Oubliez les marmottes ou la fonte des neiges. En 1960, c’est le règlement de la grève à la Dominion Textile, le 15 février, qui annonce aux Magogois la fin officielle de l’hiver. Un printemps hâtif ? Peut-être. Mais quel hiver ce fut ! Depuis que les 2 000 employés de la filature et de l’imprimerie ont entrepris leur arrêt de travail, le 27 septembre 1959, plus de cinq mois et demi se sont écoulés.
Unique par sa longueur, cette épreuve de force se distingue également par la stratégie de la Confédération des travailleurs catholiques du Canada (CTCC) qui décide de laisser le travail continuer dans les autres usines de DT et de faire porter le fardeau du conflit sur les épaules des Magogois. Puisque l’on entrevoit une entente rapide, l’effort ne devrait pasêtre trop pénible. Malheureusement, le conflit perdure.
La CTCC déploie une importante logistique. Des comités–patrouilles, nourriture, pancartes, etc.- sont formés et des cabanes de piquetage érigées, fermant l’accès aux usines. De plus, 25 000$ sont acheminés à Magog sur une base hebdomadaire, ce qui permet aux grévistes de toucher environ 10$ par semaine, plus 1$ par enfant à charge. Ils restent néanmoins bien à court des 45$ qu’ils touchent en moyenne à la DT.
Et cinq mois, c’est une éternité. Privés de 2 000 chèques de paye, les 225 établissements commerciaux de la ville sont aux abois. L’endettement devient la norme, poussant les marchands à demander au gouvernement provincial d’intervenir afin de précipiter un règlement.

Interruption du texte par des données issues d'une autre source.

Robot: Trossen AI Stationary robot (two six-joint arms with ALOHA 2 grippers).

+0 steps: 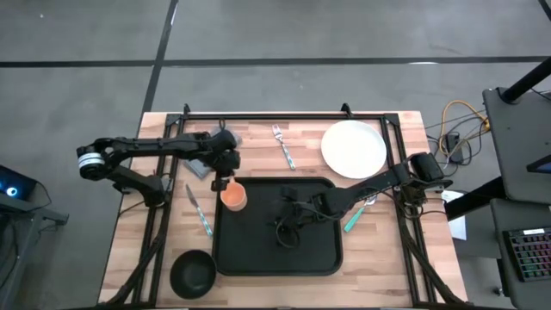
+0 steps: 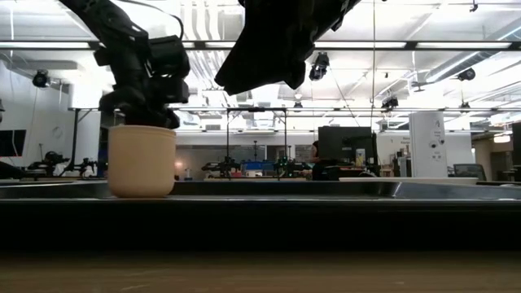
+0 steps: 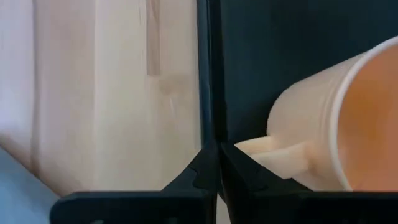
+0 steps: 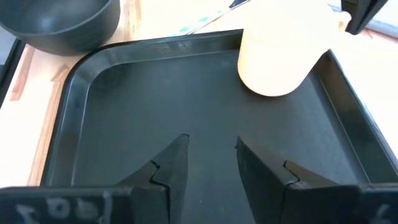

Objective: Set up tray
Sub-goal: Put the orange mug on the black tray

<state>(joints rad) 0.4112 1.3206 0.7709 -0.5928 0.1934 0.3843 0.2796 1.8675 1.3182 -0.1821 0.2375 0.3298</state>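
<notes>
1. High view: the tray (image 1: pixel 275 250) lies on the wooden table (image 1: pixel 387 258), near the middle of its front half. An orange cup (image 1: pixel 233 196) stands in the tray's far-left corner. The left gripper (image 1: pixel 221 182) is at the cup's far edge, on its small handle. The right gripper (image 1: pixel 284 226) hangs over the middle of the tray, with its arm reaching in from the right. Outside the tray lie a white plate (image 1: pixel 354 148) to the far right, a fork (image 1: pixel 283 145) beside the plate, a knife (image 1: pixel 199 209) just left of the tray, a black bowl (image 1: pixel 193 272) at the near left, a teal-handled utensil (image 1: pixel 355 219) under the right arm, and a grey napkin (image 1: pixel 200 164) under the left arm.

2. Low view: the cup (image 2: pixel 142 160) stands upright on the tray (image 2: pixel 269 190), whose rim runs across the picture. The left gripper (image 2: pixel 140 116) sits right on top of the cup. The right gripper (image 2: pixel 277 49) hangs higher, clear of the tray floor.

3. Left wrist view: the left gripper (image 3: pixel 214 165) has its fingers pressed together on the cup's handle tab, beside the cup (image 3: pixel 336 124). The tray's rim (image 3: pixel 208 74) runs next to the bare wood.

4. Right wrist view: the right gripper (image 4: pixel 211 158) has its fingers spread with nothing between them, above the bare tray floor (image 4: pixel 155 99). The cup (image 4: pixel 280 50) stands in the corner beyond, and the bowl (image 4: pixel 59 22) sits outside the rim.
</notes>
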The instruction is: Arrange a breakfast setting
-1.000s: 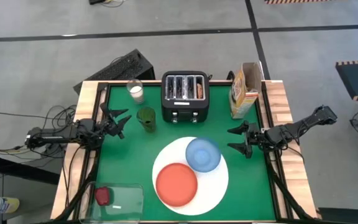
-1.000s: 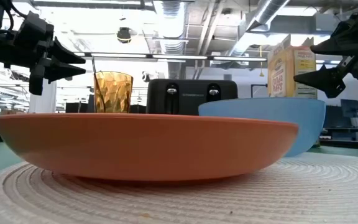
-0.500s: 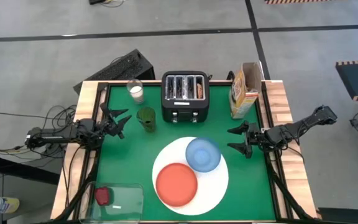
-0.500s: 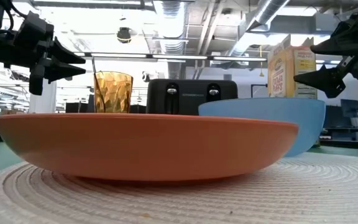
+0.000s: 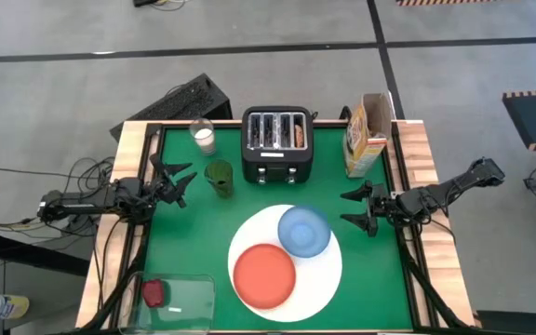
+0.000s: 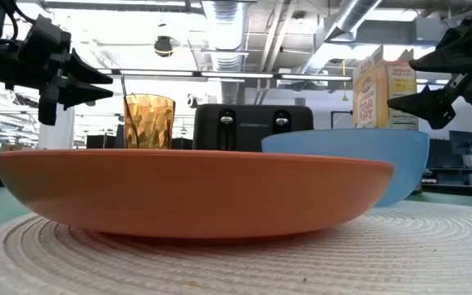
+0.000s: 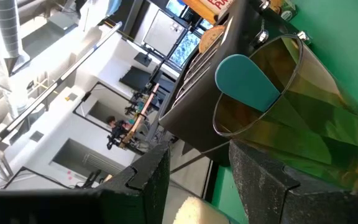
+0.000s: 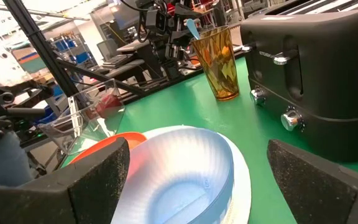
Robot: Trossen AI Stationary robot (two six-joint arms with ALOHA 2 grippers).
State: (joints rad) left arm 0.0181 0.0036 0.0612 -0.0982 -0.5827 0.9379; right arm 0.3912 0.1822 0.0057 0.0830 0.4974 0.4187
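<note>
The high view hangs over the table and looks straight down, taking in the whole green mat (image 5: 184, 251) and both arms, while the low view sits at table level right against the orange-red plate (image 6: 195, 192) and faces across to the toaster (image 6: 252, 127) and the room behind. The 2 wrist views ride the arms: the left looks close past its fingers at the amber glass (image 7: 291, 118), and the right looks across the blue bowl (image 8: 179, 174) at that same glass and toaster.
</note>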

Malgré cela, la communauté reste sensible à la situation des grévistes. Le curé de Sainte-Marguerite, Origène Vel, leur accorde son soutien. La maire, Maurice Théroux, refuse de laisser la police provinciale venir à Magog. Et, le 19 décembre, les commerçants organisent une magnifique parade du père Noël à l’intention de plus de 2 000 enfants touchés par le conflit. Des cadeaux d’une valeur de 6 000$ sont distribués, dont une quantité innombrable de poupées ou de bâtons de hockey.
Sur son passage, le père Noël omet de descendre dans les cheminées de la DT. Il faut attendre le 15 février avant que la médiation du ministre du Travail Antonio Barrette, devenu entre-temps premier ministre du Québec, ne permette la conclusion d’une entente. À peine plus généreuse pour les Magogois que pour les autres ouvriers de la DT qui n’ont pas fait la grève, elle en laisse plusieurs sur leur appétit. Mais règle générale, le soulagement règne. L’interminable hiver est enfin chose du passé.